> TASK TO CARRY OUT
Check each line of the material below, and copy it if it holds the string "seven".

Start of MATERIAL PROVIDED

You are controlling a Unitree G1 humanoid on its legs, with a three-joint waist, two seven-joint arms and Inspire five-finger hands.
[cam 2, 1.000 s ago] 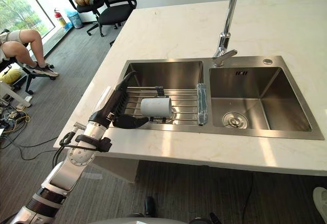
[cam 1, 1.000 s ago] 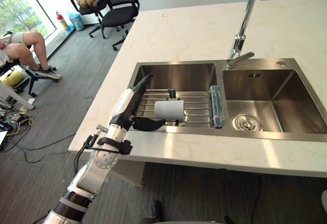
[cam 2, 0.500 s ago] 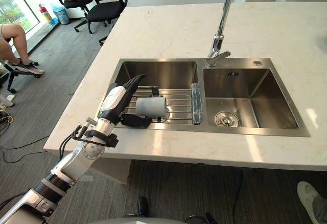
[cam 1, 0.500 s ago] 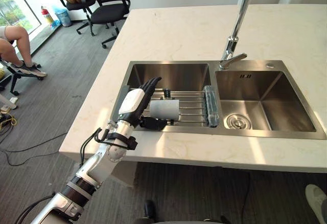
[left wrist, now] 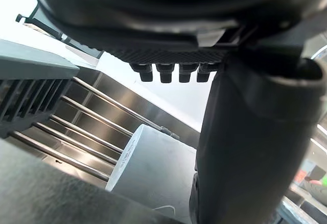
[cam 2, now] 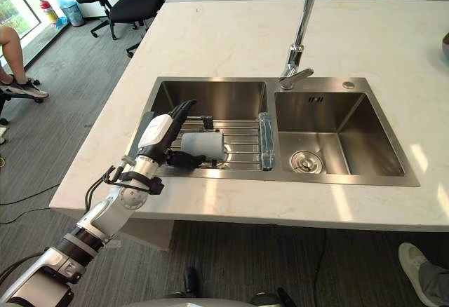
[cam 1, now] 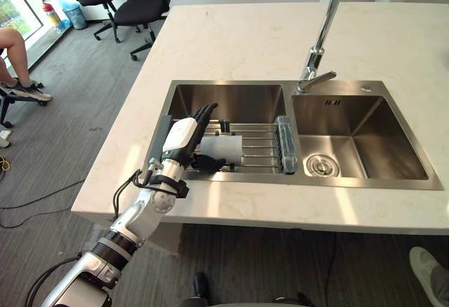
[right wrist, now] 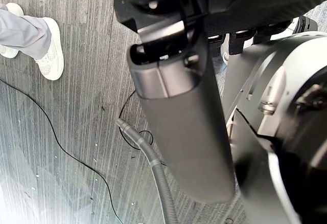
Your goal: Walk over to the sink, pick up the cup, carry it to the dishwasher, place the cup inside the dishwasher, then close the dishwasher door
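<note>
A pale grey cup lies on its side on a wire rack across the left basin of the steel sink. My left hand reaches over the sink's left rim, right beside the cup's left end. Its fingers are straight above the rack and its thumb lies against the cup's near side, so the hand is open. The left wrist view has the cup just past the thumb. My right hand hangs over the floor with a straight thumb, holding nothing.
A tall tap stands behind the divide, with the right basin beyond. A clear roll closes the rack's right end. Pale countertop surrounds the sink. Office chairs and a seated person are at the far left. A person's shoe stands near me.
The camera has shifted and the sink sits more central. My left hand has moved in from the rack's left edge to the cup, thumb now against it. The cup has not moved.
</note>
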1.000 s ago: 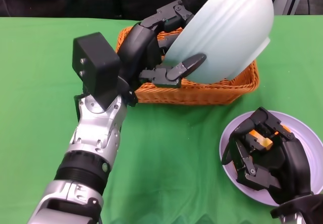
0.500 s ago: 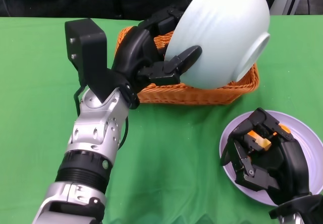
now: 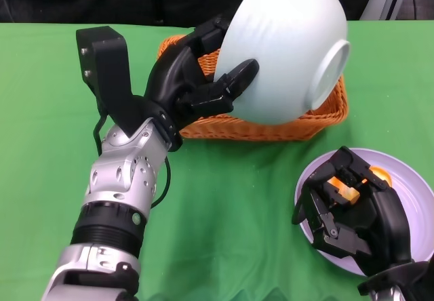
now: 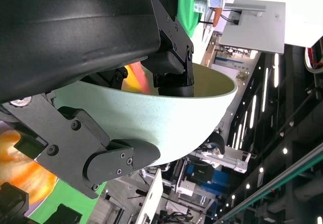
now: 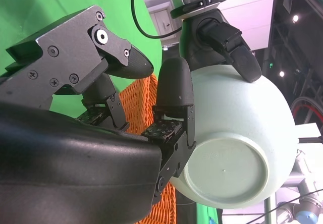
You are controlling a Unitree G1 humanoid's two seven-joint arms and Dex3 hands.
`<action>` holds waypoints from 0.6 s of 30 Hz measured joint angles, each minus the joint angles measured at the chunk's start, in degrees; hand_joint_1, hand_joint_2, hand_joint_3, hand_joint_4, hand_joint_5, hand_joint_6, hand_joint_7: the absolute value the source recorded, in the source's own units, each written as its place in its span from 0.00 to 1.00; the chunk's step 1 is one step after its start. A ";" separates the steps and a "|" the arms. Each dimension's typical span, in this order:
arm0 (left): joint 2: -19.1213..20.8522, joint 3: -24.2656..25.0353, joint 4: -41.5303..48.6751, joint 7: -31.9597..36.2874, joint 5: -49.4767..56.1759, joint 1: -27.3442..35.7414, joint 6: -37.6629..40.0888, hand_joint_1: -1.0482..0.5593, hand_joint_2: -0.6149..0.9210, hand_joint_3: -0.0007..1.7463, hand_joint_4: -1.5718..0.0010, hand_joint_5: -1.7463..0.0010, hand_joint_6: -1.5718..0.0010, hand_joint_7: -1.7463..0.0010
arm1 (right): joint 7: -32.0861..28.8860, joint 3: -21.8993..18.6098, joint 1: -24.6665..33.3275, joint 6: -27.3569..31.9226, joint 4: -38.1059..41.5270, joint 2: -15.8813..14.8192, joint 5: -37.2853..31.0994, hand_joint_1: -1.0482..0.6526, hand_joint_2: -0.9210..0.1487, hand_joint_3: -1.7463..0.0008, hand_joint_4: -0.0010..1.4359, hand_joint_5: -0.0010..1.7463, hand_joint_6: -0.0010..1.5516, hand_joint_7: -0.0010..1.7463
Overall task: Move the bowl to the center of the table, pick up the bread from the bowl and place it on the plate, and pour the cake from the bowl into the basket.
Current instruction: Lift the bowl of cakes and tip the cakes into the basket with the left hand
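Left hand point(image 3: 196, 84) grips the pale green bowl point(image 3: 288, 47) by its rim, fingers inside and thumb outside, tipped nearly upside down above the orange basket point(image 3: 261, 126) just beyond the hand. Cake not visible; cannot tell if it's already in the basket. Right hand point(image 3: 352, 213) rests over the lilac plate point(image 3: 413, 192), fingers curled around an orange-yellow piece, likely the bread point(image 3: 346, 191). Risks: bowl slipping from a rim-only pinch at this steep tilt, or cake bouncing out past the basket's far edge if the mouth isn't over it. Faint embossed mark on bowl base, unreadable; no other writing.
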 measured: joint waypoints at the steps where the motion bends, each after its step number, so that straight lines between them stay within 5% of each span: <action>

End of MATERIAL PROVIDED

> ANSWER BOX
You are controlling a Unitree G1 humanoid on its legs, with a three-joint waist, two seven-joint arms and Inspire five-finger hands.
You are controlling a Unitree G1 humanoid's two seven-joint arms and Dex3 hands.

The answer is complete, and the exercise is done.